Democrats, Republicans Still at Odds In Senate Contest on Financial Reform

All 41 Senate Republicans April 16 voiced opposition to financial reform legislation (S. 3217) now headed to the Senate floor, saying the bill would allow “endless taxpayer bailouts of Wall Street” and create “new and unlimited regulatory powers that will stifle small businesses and community banks.” “We are united in our opposition to the partisan legislation reported by the Senate Banking Committee,” the letter to Senate Majority Leader Harry Reid (D-Nev.) said.

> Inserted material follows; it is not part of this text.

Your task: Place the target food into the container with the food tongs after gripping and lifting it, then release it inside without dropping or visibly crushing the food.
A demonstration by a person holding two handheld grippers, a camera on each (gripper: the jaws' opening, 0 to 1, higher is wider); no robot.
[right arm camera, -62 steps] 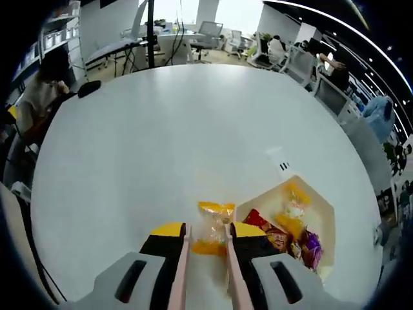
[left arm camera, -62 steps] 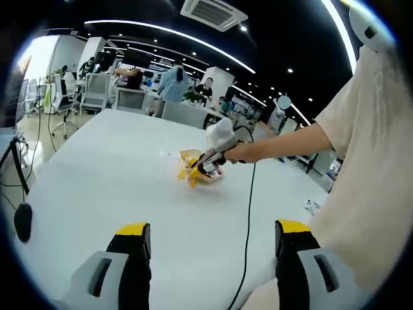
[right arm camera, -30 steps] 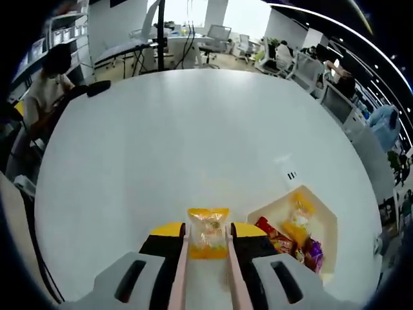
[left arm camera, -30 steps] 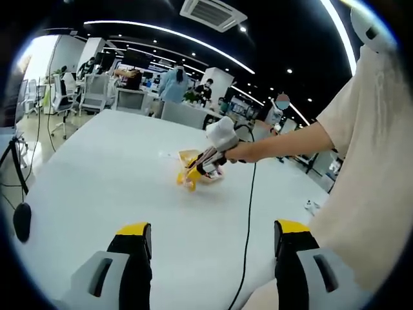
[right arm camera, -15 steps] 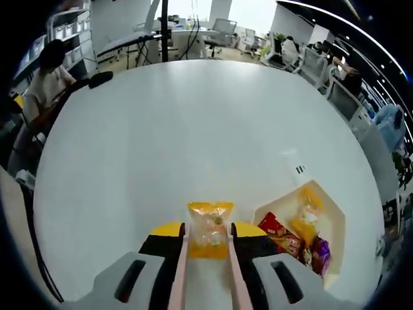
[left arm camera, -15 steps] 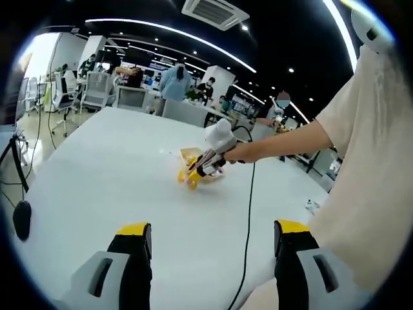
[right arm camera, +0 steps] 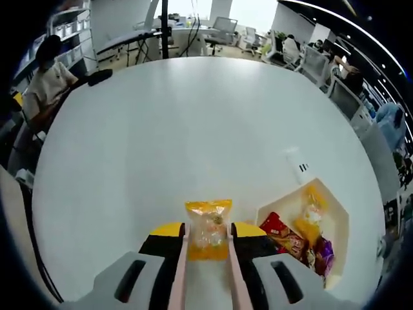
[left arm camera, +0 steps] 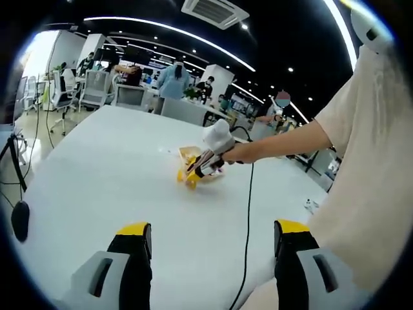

For now, at least, the letter by the GOP senators signals that Democrats are still short of the 60 votes needed to quickly move the bill to a floor vote without extended debate.

Agreement Elusive So Far

In remarks at a White House meeting of the President’s Economic Recovery Advisory Board, President Obama continued to express hopes for a bipartisan bill, but said bipartisanship “cannot mean simply allowing lobbyist-driven loopholes that put American taxpayers at risk.” Hopes are still high for broad agreement on the biggest overhaul of financial services regulation since the 1930s. But for the moment, political maneuvering is still intense. “Right now, it looks like hand-to-hand combat,” Federal Financial Analytics Inc. Founder and Managing Partner Karen Shaw Petrou told BNA April 16.